Mag. Ernst Primosch, 49, langjähriger Kommunikationschef von Henkel, der erst vor kurzem sein Amt niedergelegt hat, wurde für weitere drei Jahre in das "Board of Trustees" des renommierten amerikanischen "Institute for Public Relations" (IPR) gewählt. Der gebürtige Österreicher, auch Mitglied der New Yorker Arthur W. Page Society, ist damit der einzige Kommunikationsmanager aus dem deutschsprachigen Raum und einer der wenigen Europäer in dieser angesehenen Institution. "Ich freue mich über die neuerliche Berufung", sagt Primosch, der dem IPR seit 2007 angehört. "Sie belegt, dass Europa heute einen fachlich wertvollen Beitrag im Mutterland der Kommunikation leisten kann."

Ziel der 1956 gegründeten Vereinigung ist es, Grundlagenwissen der Kommunikation an Praktiker, Wissenschaftler und Pädagogen an Universitäten weiterzugeben und dabei stets die aktuellsten Entwicklungen zu berücksichtigen. Mit der Berufung der besten internationalen Kommunikationsfachleute stärkt das renommierte Institut seine weltweite Stellung und trägt damit dem zunehmenden Einfluss der Globalisierung auf die Kommunikationsbranche Rechnung. Mitglieder des "Institute for Public Relations" sind unter anderem Dr. Don Wright, Professor an der Boston University, Tom Mattia von der Yale Universität, Bjorn Edlund von Shell oder Tony Cervone von United Airlines.

Primosch ist seit mehr als 20 Jahren als Kommunikations- und Markenmanager global tätig.

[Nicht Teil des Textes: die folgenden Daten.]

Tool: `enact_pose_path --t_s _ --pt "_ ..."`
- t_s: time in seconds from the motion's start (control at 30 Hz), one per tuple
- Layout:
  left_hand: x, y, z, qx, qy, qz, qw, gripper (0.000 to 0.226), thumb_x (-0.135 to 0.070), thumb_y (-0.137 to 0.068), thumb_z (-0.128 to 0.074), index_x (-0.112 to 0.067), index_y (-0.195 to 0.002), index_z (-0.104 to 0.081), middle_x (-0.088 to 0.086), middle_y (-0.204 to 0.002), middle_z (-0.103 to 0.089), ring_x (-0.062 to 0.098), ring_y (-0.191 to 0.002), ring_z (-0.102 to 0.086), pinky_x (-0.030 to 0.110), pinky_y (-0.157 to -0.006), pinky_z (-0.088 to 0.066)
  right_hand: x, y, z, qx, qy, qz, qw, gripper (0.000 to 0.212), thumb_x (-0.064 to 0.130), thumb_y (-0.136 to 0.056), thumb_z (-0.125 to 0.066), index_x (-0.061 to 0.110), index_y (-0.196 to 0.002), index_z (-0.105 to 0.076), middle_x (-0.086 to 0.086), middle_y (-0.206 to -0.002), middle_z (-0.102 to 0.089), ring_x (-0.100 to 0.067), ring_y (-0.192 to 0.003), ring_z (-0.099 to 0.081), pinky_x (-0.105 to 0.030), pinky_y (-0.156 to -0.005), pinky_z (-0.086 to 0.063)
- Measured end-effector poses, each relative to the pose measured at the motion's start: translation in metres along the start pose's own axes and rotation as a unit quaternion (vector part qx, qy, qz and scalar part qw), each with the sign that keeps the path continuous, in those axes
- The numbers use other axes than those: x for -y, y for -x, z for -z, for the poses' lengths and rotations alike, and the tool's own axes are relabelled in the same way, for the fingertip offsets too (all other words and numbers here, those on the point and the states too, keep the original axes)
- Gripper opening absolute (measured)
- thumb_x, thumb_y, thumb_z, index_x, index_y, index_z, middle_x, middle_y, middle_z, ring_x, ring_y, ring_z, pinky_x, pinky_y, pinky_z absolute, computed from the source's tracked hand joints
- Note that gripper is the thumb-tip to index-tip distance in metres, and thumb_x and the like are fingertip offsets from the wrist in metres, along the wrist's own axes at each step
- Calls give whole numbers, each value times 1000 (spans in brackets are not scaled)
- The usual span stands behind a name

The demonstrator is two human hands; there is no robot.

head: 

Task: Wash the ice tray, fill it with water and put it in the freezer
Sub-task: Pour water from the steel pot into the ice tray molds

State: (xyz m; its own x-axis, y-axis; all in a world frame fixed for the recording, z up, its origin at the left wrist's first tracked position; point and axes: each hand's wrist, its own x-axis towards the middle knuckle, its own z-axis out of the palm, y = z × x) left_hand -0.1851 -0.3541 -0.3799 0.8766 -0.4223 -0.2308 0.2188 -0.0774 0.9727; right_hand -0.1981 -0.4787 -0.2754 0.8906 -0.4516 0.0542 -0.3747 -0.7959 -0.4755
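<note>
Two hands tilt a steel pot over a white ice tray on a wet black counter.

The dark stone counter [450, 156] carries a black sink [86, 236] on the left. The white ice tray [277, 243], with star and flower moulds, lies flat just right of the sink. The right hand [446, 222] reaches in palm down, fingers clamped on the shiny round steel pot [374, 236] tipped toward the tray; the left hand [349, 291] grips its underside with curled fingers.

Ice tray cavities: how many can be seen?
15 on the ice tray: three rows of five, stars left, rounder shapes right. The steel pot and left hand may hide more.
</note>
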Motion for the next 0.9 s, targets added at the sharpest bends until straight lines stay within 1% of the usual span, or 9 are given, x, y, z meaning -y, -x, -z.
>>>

Er hat zahlreiche Publikationen zu diesen Themen veröffentlicht und lehrt an verschiedene Universitäten und Hochschulen im In- und Ausland. Primosch, dessen Arbeit mehrfach ausgezeichnet wurde, gilt als Experte für Corporate Branding sowie Reputation Management und unter anderem auch als Schöpfer des Henkel-Slogans "A Brand like a Friend".